Tuesday, May 24, 2011

488 - Cast in Glass and Boxed



The door of the reading room opened and I ducked behind the stack of books in front of me, not wanting to be seen by whoever it was coming in.  If they didn’t notice me or what I was studying in a moment they’d be up to their noses in their own research and not paying attention to anyone else. 

There were hundreds of books on wedding etiquette.  Hayel there were hundreds of books for every castes’ weddings, and tens more for mixed caste weddings where the bride was marrying up!
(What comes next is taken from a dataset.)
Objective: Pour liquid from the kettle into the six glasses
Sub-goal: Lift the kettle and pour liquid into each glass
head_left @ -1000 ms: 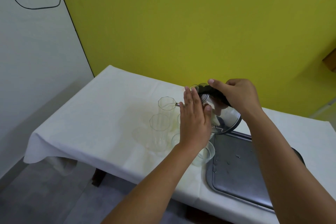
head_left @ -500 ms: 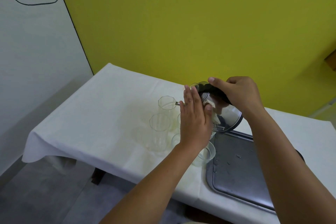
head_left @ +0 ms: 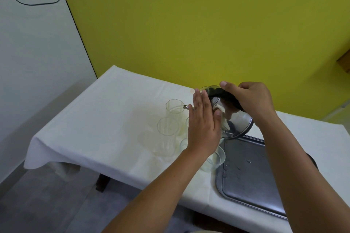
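Note:
A shiny steel kettle (head_left: 235,121) is tipped steeply to the left above the table. My right hand (head_left: 250,100) is closed around its black handle. My left hand (head_left: 203,123) lies flat against the kettle's lid side, fingers straight and together. The spout tip (head_left: 186,107) pokes out past my left fingers over the rim of the far glass (head_left: 174,107). A second clear glass (head_left: 167,128) stands nearer, and another glass (head_left: 216,159) sits by the tray's corner. More glasses are partly hidden under my left hand.
A steel tray (head_left: 248,179) with water drops lies on the right of the table with the white cloth (head_left: 98,128). A yellow wall runs close behind. The table's front edge drops to a grey floor.
Both hands and the kettle hold almost the same pose; the kettle has tilted very slightly more. The view has shifted a little.

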`<state>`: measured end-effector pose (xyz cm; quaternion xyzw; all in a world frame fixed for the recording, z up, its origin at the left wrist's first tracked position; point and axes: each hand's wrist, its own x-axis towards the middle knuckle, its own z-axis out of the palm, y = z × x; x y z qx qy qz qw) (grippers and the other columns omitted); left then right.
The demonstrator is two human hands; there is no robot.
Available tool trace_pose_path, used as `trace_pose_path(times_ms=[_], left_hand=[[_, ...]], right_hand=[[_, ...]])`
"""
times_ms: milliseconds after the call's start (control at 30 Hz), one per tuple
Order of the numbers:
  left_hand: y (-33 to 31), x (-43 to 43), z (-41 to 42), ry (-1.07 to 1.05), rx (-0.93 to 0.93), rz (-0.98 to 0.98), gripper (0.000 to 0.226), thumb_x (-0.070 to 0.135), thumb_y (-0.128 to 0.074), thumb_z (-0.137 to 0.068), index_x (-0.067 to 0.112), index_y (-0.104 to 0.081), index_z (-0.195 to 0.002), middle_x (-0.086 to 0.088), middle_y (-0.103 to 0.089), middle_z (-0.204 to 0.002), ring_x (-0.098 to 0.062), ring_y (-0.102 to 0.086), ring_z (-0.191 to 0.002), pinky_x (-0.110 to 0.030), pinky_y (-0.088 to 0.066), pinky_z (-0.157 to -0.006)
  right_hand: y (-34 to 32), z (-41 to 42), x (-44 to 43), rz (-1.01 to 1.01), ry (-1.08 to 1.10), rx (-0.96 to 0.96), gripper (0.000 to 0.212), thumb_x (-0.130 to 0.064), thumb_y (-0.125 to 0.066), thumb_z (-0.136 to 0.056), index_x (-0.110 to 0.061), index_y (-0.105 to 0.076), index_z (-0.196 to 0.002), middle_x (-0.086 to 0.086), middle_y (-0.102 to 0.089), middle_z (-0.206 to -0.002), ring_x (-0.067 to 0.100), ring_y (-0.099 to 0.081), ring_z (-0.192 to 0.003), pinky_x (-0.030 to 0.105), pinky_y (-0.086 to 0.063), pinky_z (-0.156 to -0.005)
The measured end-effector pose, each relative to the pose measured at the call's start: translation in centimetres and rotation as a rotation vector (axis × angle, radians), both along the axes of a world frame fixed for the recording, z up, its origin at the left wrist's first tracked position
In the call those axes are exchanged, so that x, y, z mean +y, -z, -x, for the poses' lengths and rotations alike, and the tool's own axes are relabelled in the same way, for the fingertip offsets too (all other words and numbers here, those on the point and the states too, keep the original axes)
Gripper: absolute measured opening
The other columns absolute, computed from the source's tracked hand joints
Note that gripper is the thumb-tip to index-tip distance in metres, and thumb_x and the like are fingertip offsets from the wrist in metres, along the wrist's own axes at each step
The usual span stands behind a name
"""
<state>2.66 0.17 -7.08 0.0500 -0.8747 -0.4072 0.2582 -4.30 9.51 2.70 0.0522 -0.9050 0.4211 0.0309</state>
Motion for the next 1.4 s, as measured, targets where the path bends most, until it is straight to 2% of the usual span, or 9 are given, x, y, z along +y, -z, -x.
trace_pose_path(times_ms=[600,700,767,833,933,1100,1233,1300,1400], left_hand=[[-0.4,-0.1,-0.1,0.087,-0.030,0.046,0.061,0.038,-0.017,-0.098,0.011,0.005,-0.148,-0.007,0.010,-0.156,-0.016,0.010,-0.144,-0.038,0.004,-0.116],[-0.3,-0.4,0.0,0.138,-0.041,0.111,0.060,0.038,-0.018,-0.098,0.011,0.003,-0.148,-0.006,0.011,-0.156,-0.014,0.010,-0.144,-0.038,0.004,-0.116],[-0.3,-0.4,-0.1,0.173,-0.042,0.154,0.059,0.035,-0.020,-0.099,0.011,0.004,-0.147,-0.003,0.014,-0.155,-0.010,0.014,-0.142,-0.037,0.006,-0.116],[-0.4,-0.2,-0.2,0.200,-0.043,0.185,0.058,0.035,-0.020,-0.100,0.013,0.007,-0.146,-0.003,0.015,-0.155,-0.010,0.016,-0.142,-0.037,0.007,-0.116],[-0.8,-0.1,-0.3,0.221,-0.043,0.223,0.059,0.040,-0.012,-0.098,0.013,0.005,-0.147,-0.006,0.010,-0.157,-0.014,0.013,-0.143,-0.039,0.005,-0.117],[-1.5,0.3,-0.3,0.251,-0.011,0.294,0.065,0.046,-0.004,-0.093,0.011,0.001,-0.148,-0.009,0.006,-0.158,-0.018,0.008,-0.145,-0.040,0.004,-0.117],[-1.7,1.1,-0.7,0.273,-0.021,0.254,0.062,0.043,-0.009,-0.095,0.011,0.001,-0.148,-0.009,0.005,-0.158,-0.017,0.008,-0.145,-0.040,0.006,-0.116],[-1.5,1.5,-0.9,0.286,-0.017,0.229,0.061,0.040,-0.014,-0.097,0.011,0.001,-0.148,-0.009,0.005,-0.158,-0.017,0.007,-0.145,-0.040,0.006,-0.115],[-1.4,2.3,-1.4,0.312,-0.012,0.177,0.062,0.041,-0.017,-0.097,0.009,0.000,-0.148,-0.011,0.004,-0.158,-0.017,0.006,-0.145,-0.038,0.005,-0.115]], right_hand=[[1.1,-0.4,1.2,0.163,0.055,-0.033,0.065,-0.060,-0.074,-0.072,-0.015,-0.033,-0.051,-0.007,-0.027,-0.039,0.022,-0.029,-0.052,0.032,-0.024,-0.056],[2.2,-0.8,2.1,0.286,0.076,-0.088,0.073,-0.066,-0.074,-0.064,0.002,-0.047,-0.061,0.007,-0.037,-0.060,0.021,-0.036,-0.061,0.035,-0.029,-0.061],[2.6,-1.3,2.6,0.383,0.089,-0.126,0.087,-0.067,-0.073,-0.059,0.016,-0.058,-0.083,0.011,-0.048,-0.068,0.021,-0.044,-0.064,0.034,-0.035,-0.064],[2.9,-1.7,3.0,0.469,0.095,-0.149,0.078,-0.059,-0.075,-0.068,0.015,-0.062,-0.088,0.011,-0.052,-0.072,0.020,-0.048,-0.060,0.034,-0.040,-0.066],[3.1,-2.3,3.4,0.536,0.102,-0.173,0.041,-0.042,-0.071,-0.084,-0.003,-0.064,-0.076,0.005,-0.054,-0.067,0.003,-0.048,-0.042,0.028,-0.042,-0.062],[3.1,-3.3,4.2,0.583,0.147,-0.186,0.033,-0.041,-0.067,-0.088,-0.015,-0.063,-0.069,-0.002,-0.052,-0.063,0.003,-0.045,-0.043,0.015,-0.040,-0.045],[2.7,-3.6,5.0,0.544,0.191,-0.153,0.042,-0.046,-0.071,-0.083,-0.005,-0.066,-0.075,0.004,-0.052,-0.069,0.010,-0.046,-0.051,0.021,-0.042,-0.056],[2.5,-3.7,5.5,0.501,0.207,-0.116,0.060,-0.051,-0.074,-0.076,0.007,-0.069,-0.085,0.009,-0.056,-0.073,0.017,-0.049,-0.059,0.031,-0.043,-0.065],[1.8,-4.1,6.0,0.395,0.239,-0.061,0.083,-0.065,-0.073,-0.062,0.013,-0.063,-0.087,0.011,-0.050,-0.069,0.020,-0.046,-0.063,0.033,-0.037,-0.063]])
Though those were all either old or ancient, and I'd had to go through the Portals of Propriety to get them.

Thank the Ten there were very few men who married up, rather the women marrying down or there would be even more books on that!  And then there were the changes over the years.

I couldn’t ask my mother, nor my grandfather.  Certainly not Ailadas.  It was his wedding after all.  I wasn’t going to ask Sera Eren… perhaps she would just laugh and tell me I already knew what I needed to know to be a good bemas.  And thank goodness they wanted a small wedding.  I’d already inquired about the small Temple in the Marble Palace itself, rather than the High Temple.  They didn’t want hundreds and hundreds witnessing their marriage, that much I knew.  I’d also sent down the request for the men’s wedding party to the Fig.  That much I knew, too.

I just needed to get out of this etiquette maze.  I closed the books and went down to the faib bowl to watch the training for a while.  The High League shared bowl time, since it was the only steel bowl on the earthsphere.  The smooth plaster walls of the training bowls gave people some approximation of the real thing but nothing beat training on the surface itself.  This late in the afternoon it was the Anoseth team.  Mother was telling me that the women were upset that there was no longer a Mahid team.  The Mahid’s banner had been turned to face the wall of the arena.

I settled into a front chair and watched and listened to the barely heard rumble, and click of bearings, the whoops and calls of the players as they practiced, with both the regular weight disk and the overweighted one.  Since I had not declared for a favourite team at all, I could come in and watch, since I was not seen as a possible spy for anyone.

The current captain, a fellow who went by the nickname Little Dubbi, for some reason that I had not followed, spun up off the end of the bowl, put one hand down and twisted to land on the edge of the bowl at the team seats.  He had a drink and towelled off before gliding over to stand just under my row.  “Heya, Susu! If you tighten up on that jump you actually have a shot at the goal!”
“Thanks, Dubbi!”

The captain and I watched as the player modified his jump and then his team mates swooped in to see how it could be blocked or countered.

“What brings the Exalted to watch us lowly ones practice?”  He asked me.  People still knew I was a fan of the game, of sorts.

“Just to watch, let my mind think of other things.  A friend of mine is getting married and I’m in the middle of doing bemas organizing things.”  I wasn’t going to admit I didn’t know what I was doing.

“Ten smile on ‘em.  Anyone we know to pass on our ‘grats?”

Even if the players were all Aitzas they were all sounding a little more like Dyers, now that I knew what Dyers sounded like.  Perhaps skates did that to people.  “You might.  He’s old though.  My tutor Ailadas, Ailadas Koren.”

Little Dubbi had been idly sliding back and forth as if to keep himself warmed up.  Now he turned to me and stopped still.  “Koren?” Oh, that’s right.  He’d been a faib player.  Hey… “Killer?” he continued.  I nodded.  …Maybe I should invite—

He reached down to catch up his whistle, as loud as an express chair whistle and blasted the play to a stop.  “GUYS! TEAM-MATES!  KILLER KOREN IS GETTING CAST IN GLASS AND BOXED!” When did  they start using the vulgar term for marriage?  “We’ve got to give him a good teams’ send off, don’t we???”

He spun on his heel and looked up at me.  “When’s the men’s party?” oh, ten.